Start thinking about ways you can turn off the TV, shut down the video games, tell the neighbour kids that it's "family time" and decide that you're going to build some Sabbath time. Even if it isn't on the true Sabbath, G-d doesn't really mind, he just wants you to build your family bond.


  1. Yes family time is SO important! I love spending time with family most of the time...just not all the time. Trust me when I say I feel we have already BONDED over the years. :) Ha Ha!

    You are so right about finding things to do that won't break our pockets. It's possible. But we are guilty of saving up to have at least 1 BIG family vacation per year.

    We enjoyed the episode when the Duggars went to Pigeon Forge. We liked it SO much, that we reserved a cabin for a week in July! Might even visit Dollywood.

    Not all our family activities are "wholesome", but we have fun doing whatever it is we decide to do.

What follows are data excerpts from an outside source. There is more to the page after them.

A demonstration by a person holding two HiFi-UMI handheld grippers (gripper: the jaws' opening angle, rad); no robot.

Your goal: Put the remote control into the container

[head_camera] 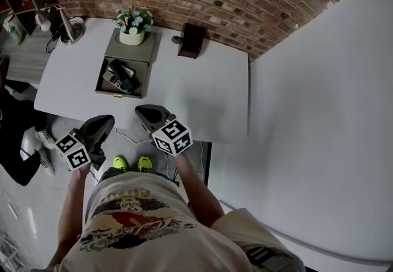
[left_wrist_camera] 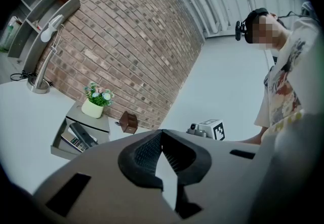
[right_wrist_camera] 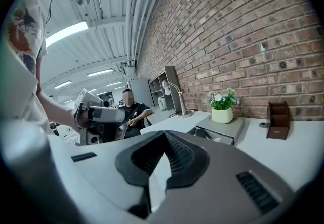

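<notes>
A dark remote control (head_camera: 122,74) lies in the open drawer of a grey container (head_camera: 141,67) on the white table, beside a lighter remote (head_camera: 111,82). The left gripper view shows the same dark remote (left_wrist_camera: 82,134) in the drawer (left_wrist_camera: 58,148). My left gripper (head_camera: 109,120) hangs shut and empty off the table's near edge. My right gripper (head_camera: 141,110) is shut and empty over that edge. Both stand well short of the container. The jaws meet tip to tip in each gripper view, left gripper (left_wrist_camera: 162,133) and right gripper (right_wrist_camera: 163,135).
A potted plant (head_camera: 133,25) stands on the container's top. A brown holder (head_camera: 191,40) sits by the brick wall, a desk lamp (head_camera: 66,26) at the far left corner. A seated person (right_wrist_camera: 129,108) is beyond the table's left side. A cable (head_camera: 126,137) hangs at the near edge.
</notes>
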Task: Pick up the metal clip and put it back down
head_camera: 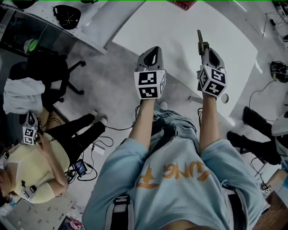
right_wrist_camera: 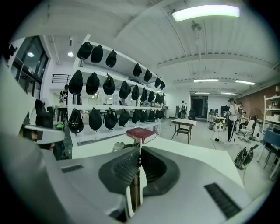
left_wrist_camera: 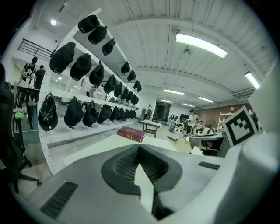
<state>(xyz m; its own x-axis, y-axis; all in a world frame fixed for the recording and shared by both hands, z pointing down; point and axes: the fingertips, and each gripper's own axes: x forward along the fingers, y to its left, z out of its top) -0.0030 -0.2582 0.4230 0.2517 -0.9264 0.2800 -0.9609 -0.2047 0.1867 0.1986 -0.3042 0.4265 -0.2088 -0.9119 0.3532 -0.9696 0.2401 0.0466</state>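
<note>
The white desk [head_camera: 180,31] is stretching away from me toward 12 o'clock, smooth and plain, with a red book [head_camera: 182,4] lying at its far edge. I am holding both tongs out over it.

My left tongs [head_camera: 154,49], at 11 o'clock, are carrying nothing, and their dark ribbed pads are pressing together. My right tongs [head_camera: 204,49], at 1 o'clock, are pinching the metal clip [head_camera: 200,40] between their pads. The clip is poking out past the tips toward 12 o'clock and, as far as I can judge, is hanging clear of the desk.

The clip is showing as a thin, flat strip of dull brassy metal, and it is sitting edge-on in the right gripper view. I am judging it to be light, stiff and hard, not fragile, but slick on its faces. Gripped by one end, it is likely to be pivoting or sliding in the pads. The better hold is across the flat faces near the middle, where the ribbing is biting. On that smooth desk it may be skidding or clattering, so I am expecting to lower it until it touches before letting go.
</note>
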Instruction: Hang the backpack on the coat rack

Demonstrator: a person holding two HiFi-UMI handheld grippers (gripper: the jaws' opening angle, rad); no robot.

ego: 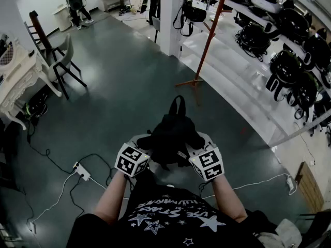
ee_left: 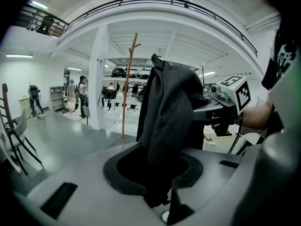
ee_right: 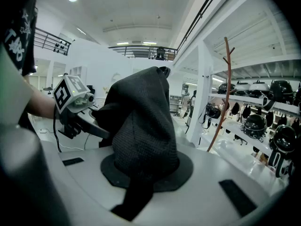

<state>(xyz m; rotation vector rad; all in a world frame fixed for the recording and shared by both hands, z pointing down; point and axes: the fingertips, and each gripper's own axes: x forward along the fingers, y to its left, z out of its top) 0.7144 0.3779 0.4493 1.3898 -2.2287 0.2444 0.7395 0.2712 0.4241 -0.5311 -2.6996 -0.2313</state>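
While the left hand-held gripper [ego: 148, 148] and the right hand-held gripper [ego: 193, 148] each pinch backpack [ego: 173, 133] fabric, it hangs between them above the floor [ego: 129, 87]. This looks like the carrying step. Next, approach the rack [ego: 207, 40], well ahead, and raise the loop [ego: 178, 103] onto a hook.

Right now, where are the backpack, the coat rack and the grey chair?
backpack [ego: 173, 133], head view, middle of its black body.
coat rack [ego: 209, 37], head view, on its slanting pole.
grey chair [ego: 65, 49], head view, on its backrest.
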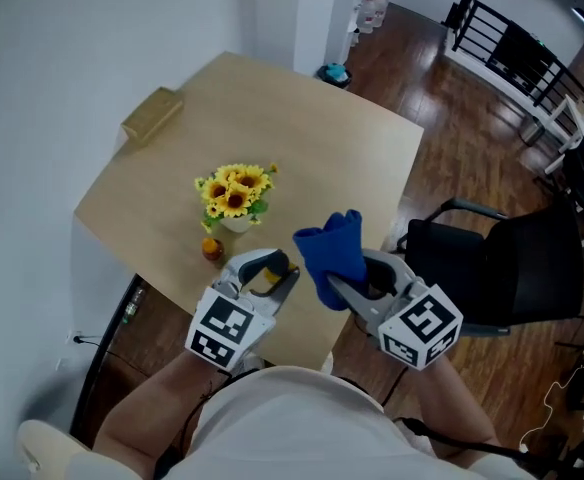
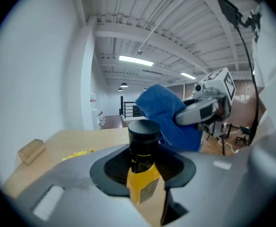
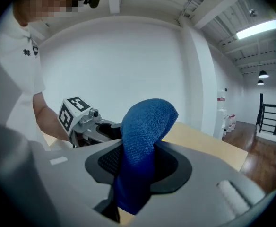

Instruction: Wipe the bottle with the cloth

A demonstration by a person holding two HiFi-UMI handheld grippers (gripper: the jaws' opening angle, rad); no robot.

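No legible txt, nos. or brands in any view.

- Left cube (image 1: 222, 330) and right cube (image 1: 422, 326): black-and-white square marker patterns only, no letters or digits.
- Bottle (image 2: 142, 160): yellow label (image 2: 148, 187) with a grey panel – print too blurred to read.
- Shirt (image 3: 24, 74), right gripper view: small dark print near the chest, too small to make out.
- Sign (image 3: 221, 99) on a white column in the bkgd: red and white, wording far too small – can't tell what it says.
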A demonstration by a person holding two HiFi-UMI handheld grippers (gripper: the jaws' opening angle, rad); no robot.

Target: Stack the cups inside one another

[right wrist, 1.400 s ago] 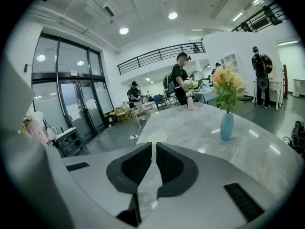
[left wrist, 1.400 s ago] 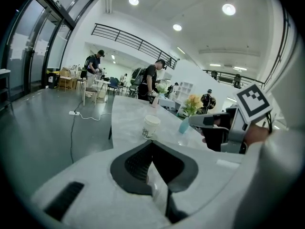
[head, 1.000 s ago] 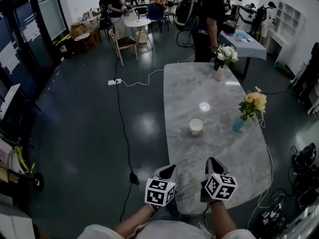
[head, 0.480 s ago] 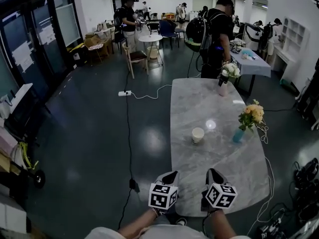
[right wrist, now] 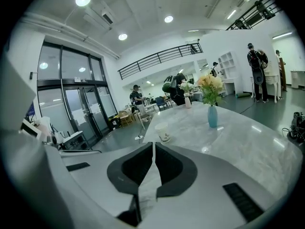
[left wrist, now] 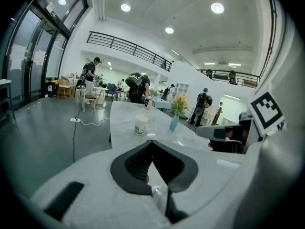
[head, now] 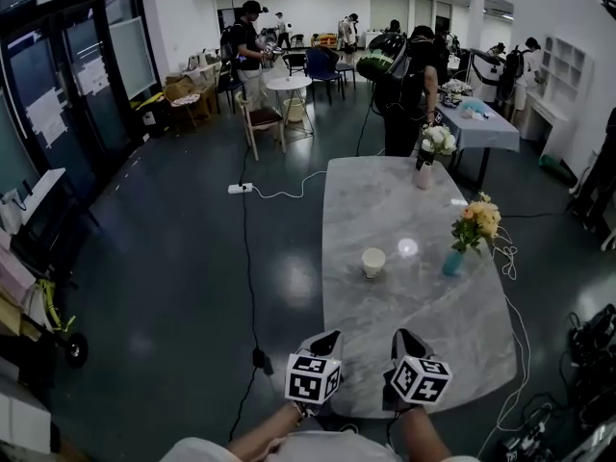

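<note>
The table (head: 414, 210) runs toward 12 o'clock. At its near edge the left gripper (head: 329, 336) and the right gripper (head: 402, 334) hover side by side, each with its fingers together on nothing. The cup (head: 373, 262) stands upright near the table's middle, at 12 o'clock from the grippers, with a vase (head: 452, 263) at its 3 o'clock.

Long grey marble table (head: 423, 316), on dark floor (head: 183, 277). Carries a white paper cup (head: 373, 262) upright near the middle, a blue vase (head: 452, 262) of yellow flowers to its right near the edge, and a pale vase (head: 423, 175) of white flowers at the far end.
</note>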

  2. We too aren't always so wholesome :) We did get rid of TV service as part of our budget strategy, but I'm still a TV person--I have most of my favourites on DVD--like all my sitcoms. My 3 yr old will see a picture of Charlie Sheen and start singing "Men men men" a mirror into a bit of bad parenting? probably. But yes, sometimes we'll just lay in bed and watch DVDs. We do get a lot of them free from the library--in fact 2 nights ago we introduced our daughter to "Snow White" and that was wholesome, on some levels, but others wouldn't think so. We cuddled up together, yet some wouldn't approve of the movie anyway. But it's another thing you can do together....although another non-wholesome aspect is you aren't talking. However, sometimes you can say a lot without talking--just ask Josh and Anna--a lot of communicating was going on with that hand holding! hahaha

    And we also do some major traveling--ours is always overseas. Since my in-laws are all in London we have tried 2 trips a year since we've been married (except for the year and a half we lived there.) We also try a trip to Israel every 2 years. But in order to do that we're incredibly frugal in every other part of our lives. This past year we only got in 1 trip to the UK and this year we probably won't get one in at all (we're buying a house) but we are hoping that after the High Holidays that with our airmiles we'll get back to Israel.

    I just think that it's the bonding--setting aside time--even if it's playing a board game (and parents, even if you don't particularly want to or like it, it means SO much to your kids when you play) the bonds you build will be so much stronger for so much longer.

  3. As Seventh Day Adventists we do keep the Seventh Day Sabbath from sundown to sundown, but in a different way. We try to avoid such "worldly distractions" as TV, we don't go shopping or eat out (most of us) and we try not to do anything that would cause work for ourselves or others with the waitress for example being the man servant or maid servant that we don't want to cause to work on the Sabbath Day.

    We generally spend our mornings in some sort of church services, then have a good lunch that is prepared the day before and just needs heating, etc. The rest of the day is family time. When our children were little this involved trips to museums (free ones), hikes in the mountains, bike rides, going to the park, or basically any of the fun things we couldn't find time for during the week.

    Sunday when the kids were little started with a good general catching up of housework, then was followed by shopping, trips to some amusement which might have to be paid for and other family time. Then back to the work week on Monday. Our children have very fond memories of those days and have followed through with their own families. Our weekends are a bit quieter now but still involve rest and refreshing of body and spirit. Millie

  4. Very, Very good Post. Thanks!

  5. I am confused... you state waitressing is work, and you can't go out to eat at an open restaurant because of that... but you can go to an open museum on the same day... isn't the docent or the museum staff working just as much as the waitress would have been? I'm not being sarcastic, I really don't understand the difference between the two open facilities and their staffs.